La svalutazione dello yuan, l’arma cinese contro i dazi di Trump

La minaccia americana di nuovi dazi sull’importazione dei prodotti cinesi, ma anche di quelli europei, sta spaventando alcuni mercati azionari.

Soffrono le piazze europee con Francoforte che risulta tra le più penalizzate nel settore automobilistico, che risente dei dazi non solo sull’alluminio ma anche sulle importazioni negli Stati Uniti di veicoli tedeschi.

La Cina, invece, ha cercato di smorzare i toni sedendosi al tavolo dei negoziati con Washington consapevole, tuttavia, che in questo momento i suoi margini di trattativa sono limitati.

Trump ha espressamente fatto della politica doganale una sua bandiera in campagna elettorale e sembra ora intenzionato a rispettare le sue promesse.

La Cina, dall’altra parte, può solo alzare i toni ma il livello delle sue esportazioni negli USA sono ben superiori alle importazioni americane nel Paese asiatico ed ha molto da perdere.

Di conseguenza, la nuova strategia di Pechino sembrerebbe puntare più sulla finanza che sul commercio.

Negli ultimi tre mesi lo yuan si è deprezzata del sei per cento nei confronti del dollaro, di cui il quattro per cento nelle ultime quattro settimane, rendendo le importazioni americane più costose sul mercato cinese.

Il livello del cambio è sceso ai livelli più bassi dal gennaio 2017 e nelle ultime sei sedute è continuato a calare.

Si tratta di un segnale trasversale che il presidente cinese sta inviando al suo corrispettivo statunitense che non si farà calpestare così velocemente e senza reagire.

L’indebolimento della divisa asiatica ha, tuttavia, già provocato notevoli scossoni sul mercato azionario interno, che dai picchi di gennaio è in fase di correzione avendo superato il venti per cento di discesa.

La svalutazione monetaria non è sicuramente guidata né dalle autorità cinesi, né tantomeno dalla banca centrale domestica, ma risulta sicuramente gradita a Pechino ed è pertanto assai probabile che questa opzione venga ulteriormente enfatizzata.

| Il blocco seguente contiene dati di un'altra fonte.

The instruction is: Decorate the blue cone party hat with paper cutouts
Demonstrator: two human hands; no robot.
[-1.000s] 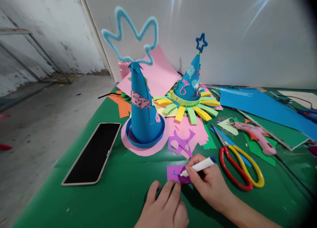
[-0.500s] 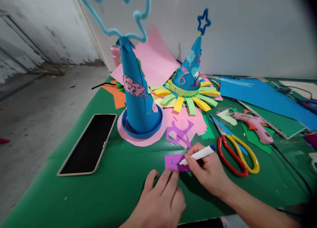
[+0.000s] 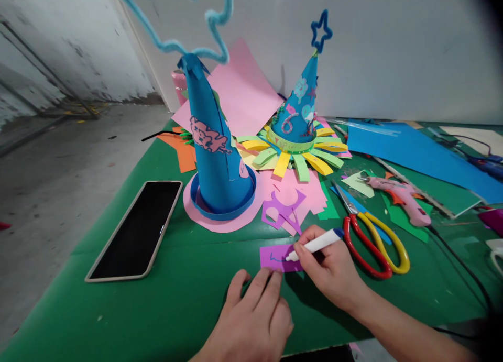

Il rischio che si possa ripetere sui mercati azionari lo stesso effetto domino dell’estate 2015 quando un’improvvisa svalutazione, sebbene di pochi punti percentuali, provocò una caduta degli indici del dieci per cento nelle tre settimane di agosto, è reale o per lo meno temuto anche in relazione all’attuale fase di lieve turbolenza delle ultime settimane sui mercati azionari.

Tornando al paragone con il 2015, lo yuan fu svalutato contro dollaro del 3,85%, ma lo scivolone degli ultimi due mesi è anche correlato con la forza del biglietto verde che sta impallinando tutte le valute emergenti, senza alcuna distinzione.

Sembra infatti che Pechino stia solo guardando con interesse questa strisciante svalutazione della propria divisa ben consapevole, tuttavia, che ulteriori recrudescenze nella guerra commerciale con gli Stati Uniti potrebbero spingerla ad utilizzare con più determinazione quest’arma di ritorsione monetaria, molto temuta dal resto del Mondo per le sue conseguenze su diverse “asset class”.